Collected data entries
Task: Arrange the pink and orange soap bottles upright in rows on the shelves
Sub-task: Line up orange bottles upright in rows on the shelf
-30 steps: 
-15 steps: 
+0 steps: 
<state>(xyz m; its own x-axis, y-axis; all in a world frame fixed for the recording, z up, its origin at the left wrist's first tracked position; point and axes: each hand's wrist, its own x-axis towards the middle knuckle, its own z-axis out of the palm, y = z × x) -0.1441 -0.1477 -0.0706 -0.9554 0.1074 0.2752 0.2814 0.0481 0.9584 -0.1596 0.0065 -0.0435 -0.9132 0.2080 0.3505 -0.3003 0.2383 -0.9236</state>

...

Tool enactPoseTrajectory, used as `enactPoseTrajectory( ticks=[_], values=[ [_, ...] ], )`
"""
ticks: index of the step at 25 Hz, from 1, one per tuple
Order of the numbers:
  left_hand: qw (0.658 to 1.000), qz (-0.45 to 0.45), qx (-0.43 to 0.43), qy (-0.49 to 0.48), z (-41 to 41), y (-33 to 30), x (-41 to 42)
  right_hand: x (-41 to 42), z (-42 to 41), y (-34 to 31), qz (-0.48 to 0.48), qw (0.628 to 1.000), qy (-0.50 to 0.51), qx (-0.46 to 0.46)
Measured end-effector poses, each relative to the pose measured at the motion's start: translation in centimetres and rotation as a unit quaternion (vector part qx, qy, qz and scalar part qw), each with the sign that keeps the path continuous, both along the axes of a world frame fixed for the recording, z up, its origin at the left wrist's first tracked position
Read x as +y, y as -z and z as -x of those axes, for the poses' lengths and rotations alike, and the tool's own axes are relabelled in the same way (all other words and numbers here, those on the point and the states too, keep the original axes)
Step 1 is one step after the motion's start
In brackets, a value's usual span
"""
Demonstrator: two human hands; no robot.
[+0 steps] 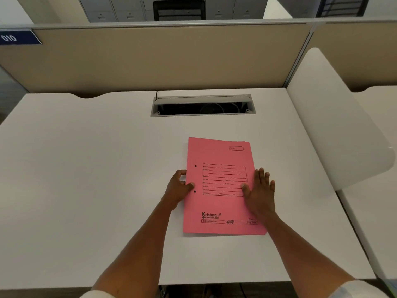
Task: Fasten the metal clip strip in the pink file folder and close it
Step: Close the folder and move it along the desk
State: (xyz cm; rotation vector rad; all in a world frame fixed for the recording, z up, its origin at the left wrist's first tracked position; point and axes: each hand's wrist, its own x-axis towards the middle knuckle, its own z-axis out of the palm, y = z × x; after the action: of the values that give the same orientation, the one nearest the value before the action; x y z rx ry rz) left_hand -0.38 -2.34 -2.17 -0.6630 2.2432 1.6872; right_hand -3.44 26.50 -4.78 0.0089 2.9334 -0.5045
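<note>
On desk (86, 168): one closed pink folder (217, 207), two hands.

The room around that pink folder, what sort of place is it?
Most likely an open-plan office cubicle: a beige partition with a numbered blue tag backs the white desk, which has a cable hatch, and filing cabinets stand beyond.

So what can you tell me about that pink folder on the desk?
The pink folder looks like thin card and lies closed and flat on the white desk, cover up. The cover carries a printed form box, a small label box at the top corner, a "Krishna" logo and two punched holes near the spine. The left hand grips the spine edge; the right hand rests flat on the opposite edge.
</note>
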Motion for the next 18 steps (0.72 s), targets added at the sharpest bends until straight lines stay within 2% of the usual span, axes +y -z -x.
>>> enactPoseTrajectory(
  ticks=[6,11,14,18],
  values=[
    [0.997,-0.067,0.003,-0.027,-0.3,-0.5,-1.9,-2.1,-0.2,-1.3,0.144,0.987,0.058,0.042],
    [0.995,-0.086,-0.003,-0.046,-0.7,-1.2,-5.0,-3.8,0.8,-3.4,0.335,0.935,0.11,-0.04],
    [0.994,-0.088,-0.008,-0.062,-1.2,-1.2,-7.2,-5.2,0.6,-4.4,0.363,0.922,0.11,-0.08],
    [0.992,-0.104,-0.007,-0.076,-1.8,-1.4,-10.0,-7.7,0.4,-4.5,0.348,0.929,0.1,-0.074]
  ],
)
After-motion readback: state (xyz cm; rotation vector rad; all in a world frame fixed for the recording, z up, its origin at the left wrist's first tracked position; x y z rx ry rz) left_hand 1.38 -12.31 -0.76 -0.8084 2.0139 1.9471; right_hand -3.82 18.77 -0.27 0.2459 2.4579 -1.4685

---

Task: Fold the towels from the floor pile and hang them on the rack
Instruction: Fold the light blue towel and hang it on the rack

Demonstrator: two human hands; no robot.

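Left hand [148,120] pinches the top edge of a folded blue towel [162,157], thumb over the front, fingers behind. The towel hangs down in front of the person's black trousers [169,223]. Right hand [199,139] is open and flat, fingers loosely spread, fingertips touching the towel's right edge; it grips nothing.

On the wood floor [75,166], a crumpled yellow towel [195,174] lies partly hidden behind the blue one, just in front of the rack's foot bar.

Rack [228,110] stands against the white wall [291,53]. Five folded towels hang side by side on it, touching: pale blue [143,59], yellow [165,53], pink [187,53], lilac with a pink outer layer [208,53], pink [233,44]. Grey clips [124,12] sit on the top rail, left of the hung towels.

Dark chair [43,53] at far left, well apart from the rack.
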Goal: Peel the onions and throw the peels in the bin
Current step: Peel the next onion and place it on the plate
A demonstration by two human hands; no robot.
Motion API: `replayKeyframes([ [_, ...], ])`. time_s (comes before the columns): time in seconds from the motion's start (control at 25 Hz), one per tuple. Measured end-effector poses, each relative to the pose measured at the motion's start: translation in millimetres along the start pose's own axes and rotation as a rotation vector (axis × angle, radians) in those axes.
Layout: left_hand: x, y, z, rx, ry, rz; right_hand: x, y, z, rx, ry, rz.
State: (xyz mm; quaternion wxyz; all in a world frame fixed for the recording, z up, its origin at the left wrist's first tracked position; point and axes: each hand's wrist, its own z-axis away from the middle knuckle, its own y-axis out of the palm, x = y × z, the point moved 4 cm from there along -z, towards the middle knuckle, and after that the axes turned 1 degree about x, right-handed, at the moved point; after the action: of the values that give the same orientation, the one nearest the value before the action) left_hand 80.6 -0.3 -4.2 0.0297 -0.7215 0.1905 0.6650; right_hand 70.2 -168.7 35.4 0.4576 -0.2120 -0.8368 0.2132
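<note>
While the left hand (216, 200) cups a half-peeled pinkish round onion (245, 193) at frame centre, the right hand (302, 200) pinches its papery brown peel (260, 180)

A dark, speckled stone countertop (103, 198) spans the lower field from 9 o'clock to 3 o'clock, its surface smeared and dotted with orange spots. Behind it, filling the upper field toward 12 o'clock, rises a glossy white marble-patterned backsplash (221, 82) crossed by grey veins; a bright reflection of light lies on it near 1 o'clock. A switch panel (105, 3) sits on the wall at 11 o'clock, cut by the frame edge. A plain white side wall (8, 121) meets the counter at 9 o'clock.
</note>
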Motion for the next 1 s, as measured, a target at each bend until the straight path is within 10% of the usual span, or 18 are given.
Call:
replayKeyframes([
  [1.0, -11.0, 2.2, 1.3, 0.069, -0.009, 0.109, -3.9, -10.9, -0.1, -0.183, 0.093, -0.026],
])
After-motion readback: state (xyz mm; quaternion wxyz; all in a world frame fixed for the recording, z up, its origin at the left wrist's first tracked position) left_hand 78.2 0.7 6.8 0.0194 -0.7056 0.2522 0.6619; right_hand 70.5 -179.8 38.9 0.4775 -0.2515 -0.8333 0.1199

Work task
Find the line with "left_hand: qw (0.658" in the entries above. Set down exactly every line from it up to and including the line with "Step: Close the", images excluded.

Answer for the task
  left_hand: qw (0.658 to 1.000), qz (-0.45 to 0.45), qx (-0.43 to 0.43), qy (-0.49 to 0.48), z (-41 to 41), y (-33 to 30), x (-41 to 42)
  right_hand: x (-41 to 42), z (-42 to 41), y (-34 to 31), qz (-0.48 to 0.48), qw (0.628 to 1.000), qy (-0.50 to 0.51), qx (-0.46 to 0.46)
Measured end-effector poses, each relative to the pose measured at the motion's start: translation in centimetres and rotation as a unit quaternion (vector part qx, qy, qz and scalar part qw), each with the sign that keeps the path continuous, both along the axes of a world frame fixed for the recording, z up, its origin at the left wrist's first tracked position
Read x as +y, y as -z and z as -x of those axes, for the poses' lengths and rotations alike, and the tool's own axes are relabelled in the same way (all other words and numbers here, those on the point and the states too, keep the original axes)
Step 1 is one step after the motion's start
In brackets, a value's usual span
"""
Demonstrator: two human hands; no robot.
[+0 steps] 
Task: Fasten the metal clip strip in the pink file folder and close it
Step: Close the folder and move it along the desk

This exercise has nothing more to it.